__Exercise requirements__: Copy out the entire listing precisely.
━━━━━━━━
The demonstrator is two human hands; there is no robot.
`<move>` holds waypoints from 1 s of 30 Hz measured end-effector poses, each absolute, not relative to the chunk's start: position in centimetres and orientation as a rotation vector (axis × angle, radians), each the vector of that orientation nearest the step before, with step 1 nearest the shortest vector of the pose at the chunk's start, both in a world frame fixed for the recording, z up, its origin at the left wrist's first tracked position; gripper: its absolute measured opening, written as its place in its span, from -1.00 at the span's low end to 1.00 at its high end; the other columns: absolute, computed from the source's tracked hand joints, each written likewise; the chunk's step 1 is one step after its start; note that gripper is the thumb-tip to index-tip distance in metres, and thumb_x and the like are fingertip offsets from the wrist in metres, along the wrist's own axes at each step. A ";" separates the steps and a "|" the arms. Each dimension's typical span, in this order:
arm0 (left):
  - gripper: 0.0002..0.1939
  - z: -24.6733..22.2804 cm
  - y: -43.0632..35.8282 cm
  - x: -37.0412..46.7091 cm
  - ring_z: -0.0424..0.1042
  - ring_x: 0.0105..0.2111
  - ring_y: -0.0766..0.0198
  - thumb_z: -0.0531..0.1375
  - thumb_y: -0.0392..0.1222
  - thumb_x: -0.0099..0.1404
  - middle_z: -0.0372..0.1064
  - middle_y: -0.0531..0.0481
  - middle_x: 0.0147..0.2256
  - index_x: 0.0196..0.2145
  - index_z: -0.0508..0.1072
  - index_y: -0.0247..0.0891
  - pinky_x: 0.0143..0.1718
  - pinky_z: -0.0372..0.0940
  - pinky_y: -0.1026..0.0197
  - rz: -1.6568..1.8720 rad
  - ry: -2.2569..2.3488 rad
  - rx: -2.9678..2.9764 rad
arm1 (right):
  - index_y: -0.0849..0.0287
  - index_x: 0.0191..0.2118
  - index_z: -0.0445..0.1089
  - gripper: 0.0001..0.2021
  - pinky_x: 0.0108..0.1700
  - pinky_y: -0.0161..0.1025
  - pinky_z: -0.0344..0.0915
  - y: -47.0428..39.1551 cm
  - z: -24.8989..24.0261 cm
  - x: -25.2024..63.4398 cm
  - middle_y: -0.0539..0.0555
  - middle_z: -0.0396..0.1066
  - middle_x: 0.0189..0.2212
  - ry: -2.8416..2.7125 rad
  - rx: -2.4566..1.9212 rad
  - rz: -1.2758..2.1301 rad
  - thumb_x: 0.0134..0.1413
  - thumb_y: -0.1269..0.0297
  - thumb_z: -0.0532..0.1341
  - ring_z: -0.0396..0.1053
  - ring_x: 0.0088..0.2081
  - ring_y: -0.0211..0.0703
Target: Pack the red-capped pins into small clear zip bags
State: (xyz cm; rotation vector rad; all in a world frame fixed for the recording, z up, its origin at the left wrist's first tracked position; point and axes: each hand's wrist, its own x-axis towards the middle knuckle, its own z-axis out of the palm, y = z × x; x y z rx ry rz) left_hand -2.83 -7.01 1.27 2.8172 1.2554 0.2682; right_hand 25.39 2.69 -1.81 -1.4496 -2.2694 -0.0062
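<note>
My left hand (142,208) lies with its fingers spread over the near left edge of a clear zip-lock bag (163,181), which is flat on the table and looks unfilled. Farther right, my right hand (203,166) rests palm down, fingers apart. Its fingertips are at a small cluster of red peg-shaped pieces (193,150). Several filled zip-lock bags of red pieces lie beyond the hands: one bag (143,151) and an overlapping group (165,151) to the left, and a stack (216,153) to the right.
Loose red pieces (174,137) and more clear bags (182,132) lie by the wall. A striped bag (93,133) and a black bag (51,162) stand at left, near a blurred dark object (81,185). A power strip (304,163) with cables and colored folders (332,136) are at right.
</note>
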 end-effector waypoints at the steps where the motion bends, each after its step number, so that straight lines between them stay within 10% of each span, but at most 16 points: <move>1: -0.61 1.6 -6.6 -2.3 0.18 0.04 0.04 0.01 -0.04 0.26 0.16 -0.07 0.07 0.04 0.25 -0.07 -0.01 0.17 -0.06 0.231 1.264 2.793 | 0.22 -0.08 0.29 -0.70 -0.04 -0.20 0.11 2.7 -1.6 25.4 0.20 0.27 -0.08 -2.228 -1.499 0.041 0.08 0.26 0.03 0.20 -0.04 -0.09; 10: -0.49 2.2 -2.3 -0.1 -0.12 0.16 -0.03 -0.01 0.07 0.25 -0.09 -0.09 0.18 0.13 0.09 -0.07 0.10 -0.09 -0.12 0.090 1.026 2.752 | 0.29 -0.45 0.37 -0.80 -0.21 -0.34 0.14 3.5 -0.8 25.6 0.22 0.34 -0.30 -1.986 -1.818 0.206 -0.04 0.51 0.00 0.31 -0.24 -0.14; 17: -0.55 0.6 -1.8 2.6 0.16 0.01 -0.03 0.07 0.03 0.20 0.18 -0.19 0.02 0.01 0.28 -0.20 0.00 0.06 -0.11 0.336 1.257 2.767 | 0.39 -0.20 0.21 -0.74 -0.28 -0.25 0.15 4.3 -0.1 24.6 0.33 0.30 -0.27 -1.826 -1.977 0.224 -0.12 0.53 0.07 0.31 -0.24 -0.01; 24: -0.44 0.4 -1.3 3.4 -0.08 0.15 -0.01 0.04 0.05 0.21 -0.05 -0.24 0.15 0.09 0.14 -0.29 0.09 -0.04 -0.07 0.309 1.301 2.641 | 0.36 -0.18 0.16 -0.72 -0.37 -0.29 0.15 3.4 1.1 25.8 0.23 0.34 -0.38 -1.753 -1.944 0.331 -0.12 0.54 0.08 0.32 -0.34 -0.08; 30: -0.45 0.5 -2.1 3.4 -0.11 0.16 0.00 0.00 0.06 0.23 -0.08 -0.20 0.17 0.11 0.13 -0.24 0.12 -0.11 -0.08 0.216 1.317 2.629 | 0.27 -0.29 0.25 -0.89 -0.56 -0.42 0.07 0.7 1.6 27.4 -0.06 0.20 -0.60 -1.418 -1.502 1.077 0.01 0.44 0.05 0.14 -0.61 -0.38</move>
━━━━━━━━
__Response area__:
The demonstrator is two human hands; there is no robot.
`<move>` holds waypoints from 1 s of 30 Hz measured end-effector poses, each absolute, not relative to the chunk's start: position in centimetres and orientation as a rotation vector (axis × angle, radians), each the vector of that orientation nearest the step before, with step 1 nearest the shortest vector of the pose at the chunk's start, both in a world frame fixed for the recording, z up, its origin at the left wrist's first tracked position; gripper: its absolute measured opening, written as its place in its span, from -1.00 at the span's low end to 1.00 at its high end; the other columns: absolute, computed from the source's tracked hand joints, each written likewise; the chunk's step 1 is one step after its start; note that gripper is the thumb-tip to index-tip distance in metres, and thumb_x and the like are fingertip offsets from the wrist in metres, along the wrist's own axes at each step. A ";" separates the steps and a "|" the arms. Each dimension's typical span, in this order:
arm0 (left):
  - gripper: 0.0002..0.1939
  - z: -24.6733..22.2804 cm
  - y: -43.0632..35.8282 cm
  - x: -37.0412..46.7091 cm
  - ring_z: -0.0424..0.1042
  - ring_x: 0.0105..0.2111
  - ring_y: -0.0766..0.0198
  - thumb_z: -0.0531..0.1375
  - thumb_y: -0.0392..0.1222
  - thumb_x: -0.0099..0.1404
  - middle_z: -0.0372..0.1064
  - middle_y: -0.0531..0.0481
  - middle_x: 0.0147..0.2256
  - index_x: 0.0196..0.2145
  - index_z: -0.0508..0.1072
  - index_y: -0.0247..0.0891
  - pinky_x: 0.0143..0.1718
  - pinky_z: -0.0372..0.0940
  - pinky_y: -0.1026..0.0197
  - rz: -1.6568..1.8720 rad
  - ry: -2.2569..2.3488 rad
  - rx: -2.9678..2.9764 rad
arm1 (right):
  - index_y: -0.0849..0.0287
  - index_x: 0.0191..0.2118
  - index_z: -0.0445..0.1089
  - gripper: 0.0001..0.2021
  - pinky_x: 0.0108..0.1700
  - pinky_y: -0.0161..0.1025
  - pinky_z: -0.0344..0.0915
  - y: -47.0428..39.1551 cm
  - z: -24.8989..24.0261 cm
  - x: -25.2024..63.4398 cm
  - middle_y: -0.0539..0.0555
  - middle_z: -0.0396..0.1066
  - middle_x: 0.0189..0.2212
  - ry: -2.8416..2.7125 rad
  - rx: -2.4566..1.9212 rad
  - rz: -1.2758..2.1301 rad
  - thumb_x: 0.0134..0.1413
  - thumb_y: -0.1269..0.0297
  - thumb_z: -0.0532..0.1341
  - ring_z: -0.0396..0.1053
  - ring_x: 0.0088..0.2081
  - ring_y: -0.0211..0.0703
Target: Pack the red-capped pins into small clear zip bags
State: (xyz cm; rotation vector rad; all in a world frame fixed for the recording, z up, its origin at the left wrist's first tracked position; point and axes: each hand's wrist, its own x-axis towards the middle knuckle, its own z-axis out of the palm, y = z × x; x y z rx ry rz) left_hand -2.83 -7.01 1.27 2.8172 1.2554 0.2682; right_hand 25.39 2.69 -1.81 -1.4496 -2.2694 -0.0062
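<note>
My left hand (142,208) lies with its fingers spread over the near left edge of a clear zip-lock bag (163,181), which is flat on the table and looks unfilled. Farther right, my right hand (203,166) rests palm down, fingers apart. Its fingertips are at a small cluster of red peg-shaped pieces (193,150). Several filled zip-lock bags of red pieces lie beyond the hands: one bag (143,151) and an overlapping group (165,151) to the left, and a stack (216,153) to the right.
Loose red pieces (174,137) and more clear bags (182,132) lie by the wall. A striped bag (93,133) and a black bag (51,162) stand at left, near a blurred dark object (81,185). A power strip (304,163) with cables and colored folders (332,136) are at right.
</note>
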 end-effector waypoints at the steps where the motion bends, each after its step number, so that straight lines between them stay within 10% of each span, but at most 16 points: <move>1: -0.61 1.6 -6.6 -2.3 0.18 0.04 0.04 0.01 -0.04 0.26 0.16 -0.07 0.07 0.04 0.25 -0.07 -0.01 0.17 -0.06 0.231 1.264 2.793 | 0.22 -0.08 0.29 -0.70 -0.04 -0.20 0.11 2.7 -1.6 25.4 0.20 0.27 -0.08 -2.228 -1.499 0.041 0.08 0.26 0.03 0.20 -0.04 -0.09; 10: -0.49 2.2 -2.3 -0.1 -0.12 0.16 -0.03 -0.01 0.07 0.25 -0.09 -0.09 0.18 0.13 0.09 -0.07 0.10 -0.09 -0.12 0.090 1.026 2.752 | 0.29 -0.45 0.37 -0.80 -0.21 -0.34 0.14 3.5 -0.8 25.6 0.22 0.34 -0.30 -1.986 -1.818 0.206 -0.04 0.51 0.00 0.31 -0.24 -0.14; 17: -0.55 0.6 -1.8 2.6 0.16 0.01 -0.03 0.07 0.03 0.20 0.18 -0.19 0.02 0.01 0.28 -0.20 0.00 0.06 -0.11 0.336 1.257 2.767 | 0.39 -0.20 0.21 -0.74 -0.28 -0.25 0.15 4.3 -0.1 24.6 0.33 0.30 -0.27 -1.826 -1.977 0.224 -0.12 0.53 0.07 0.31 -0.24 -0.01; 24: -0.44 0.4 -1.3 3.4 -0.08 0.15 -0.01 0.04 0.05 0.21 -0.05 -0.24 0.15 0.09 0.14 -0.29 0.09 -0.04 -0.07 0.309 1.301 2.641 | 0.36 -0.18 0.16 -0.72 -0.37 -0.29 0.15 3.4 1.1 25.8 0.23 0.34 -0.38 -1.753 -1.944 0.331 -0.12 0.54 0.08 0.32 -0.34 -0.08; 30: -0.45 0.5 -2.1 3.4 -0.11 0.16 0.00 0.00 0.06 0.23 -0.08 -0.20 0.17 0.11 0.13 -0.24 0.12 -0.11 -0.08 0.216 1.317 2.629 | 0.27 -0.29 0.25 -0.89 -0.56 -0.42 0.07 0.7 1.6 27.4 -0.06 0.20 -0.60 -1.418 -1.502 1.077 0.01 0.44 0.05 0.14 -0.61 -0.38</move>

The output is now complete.